Long-term Consequences of Postoperative Cognitive Dysfunction

医学 危险系数 四分位间距 置信区间 比例危险模型 术后认知功能障碍 认知 泊松回归 队列研究 相对风险 人口学 内科学 精神科 人口 环境卫生 社会学
作者
Jacob Steinmetz,Karl Bang Christensen,Thomas Lund,Nicolai Lohse,Lars S. Rasmussen
出处
期刊:Anesthesiology [Ovid Technologies (Wolters Kluwer)]
卷期号:110 (3): 548-555 被引量:894
标识
DOI:10.1097/aln.0b013e318195b569
摘要

Background Postoperative cognitive dysfunction (POCD) is common in elderly patients after noncardiac surgery, but the consequences are unknown. The authors' aim was to determine the effects of POCD on long-term prognosis. Methods This was an observational study of Danish patients enrolled in two multicenter studies of POCD between November 1994 and October 2000. The cohort was followed up from the date of surgery until August 2007. Cognitive function was assessed by a neuropsychological test battery at three time points: before, at 1 week after, and at 3 months after noncardiac surgery. Data on survival, labor market attachment, and social transfer payments were obtained from administrative databases. The Cox proportional hazards regression model was used to compute relative risk estimates for mortality and disability, and the relative prevalence of time on social transfer payments was assessed by Poisson regression.
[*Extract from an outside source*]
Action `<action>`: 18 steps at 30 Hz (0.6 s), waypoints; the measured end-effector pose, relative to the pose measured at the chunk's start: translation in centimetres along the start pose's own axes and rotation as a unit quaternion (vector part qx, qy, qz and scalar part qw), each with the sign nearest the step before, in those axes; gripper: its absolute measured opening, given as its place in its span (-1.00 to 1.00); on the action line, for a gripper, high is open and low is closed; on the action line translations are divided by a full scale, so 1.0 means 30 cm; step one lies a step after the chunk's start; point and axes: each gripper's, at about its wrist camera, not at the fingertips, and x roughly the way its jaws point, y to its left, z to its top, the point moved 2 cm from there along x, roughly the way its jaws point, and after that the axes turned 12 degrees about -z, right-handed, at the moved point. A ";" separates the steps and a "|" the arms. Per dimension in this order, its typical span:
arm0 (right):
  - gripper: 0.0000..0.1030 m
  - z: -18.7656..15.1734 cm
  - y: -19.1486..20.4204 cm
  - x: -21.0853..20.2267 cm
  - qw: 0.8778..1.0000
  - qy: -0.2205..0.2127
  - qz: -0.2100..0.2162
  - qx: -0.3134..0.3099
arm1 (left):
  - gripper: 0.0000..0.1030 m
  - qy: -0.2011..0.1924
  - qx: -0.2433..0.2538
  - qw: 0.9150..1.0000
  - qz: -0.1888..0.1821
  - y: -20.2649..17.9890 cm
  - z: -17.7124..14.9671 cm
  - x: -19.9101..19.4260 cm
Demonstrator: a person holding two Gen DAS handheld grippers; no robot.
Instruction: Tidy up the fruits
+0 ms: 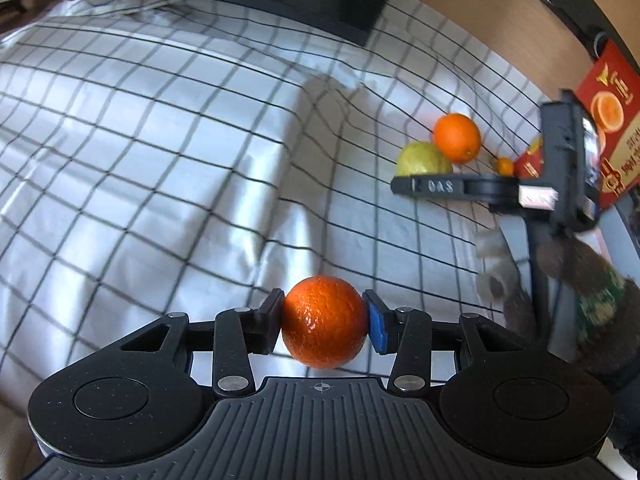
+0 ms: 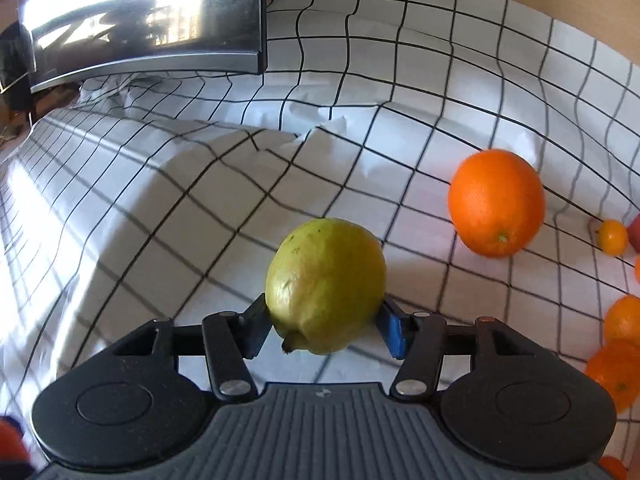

Results A total of 701 patients were followed up for a median of 8.5 yr (interquartile range, 5.3-11.4 yr). POCD at 3 months, but not at 1 week, was associated with increased mortality (hazard ratio, 1.63 [95% confidence interval, 1.11-2.38]; P = 0.01, adjusted for sex, age, and cancer). The risk of leaving the labor market prematurely because of disability or voluntary early retirement was higher among patients with 1-week POCD (hazard ratio, 2.26 [1.24-4.12]; P = 0.01). Patients with POCD at 1 week received social transfer payments for a longer proportion of observation time (prevalence ratio, 1.45 [1.03-2.04]; P = 0.03). Conclusions Cognitive dysfunction after noncardiac surgery was associated with increased mortality, risk of leaving the labor market prematurely, and dependency on social transfer payments.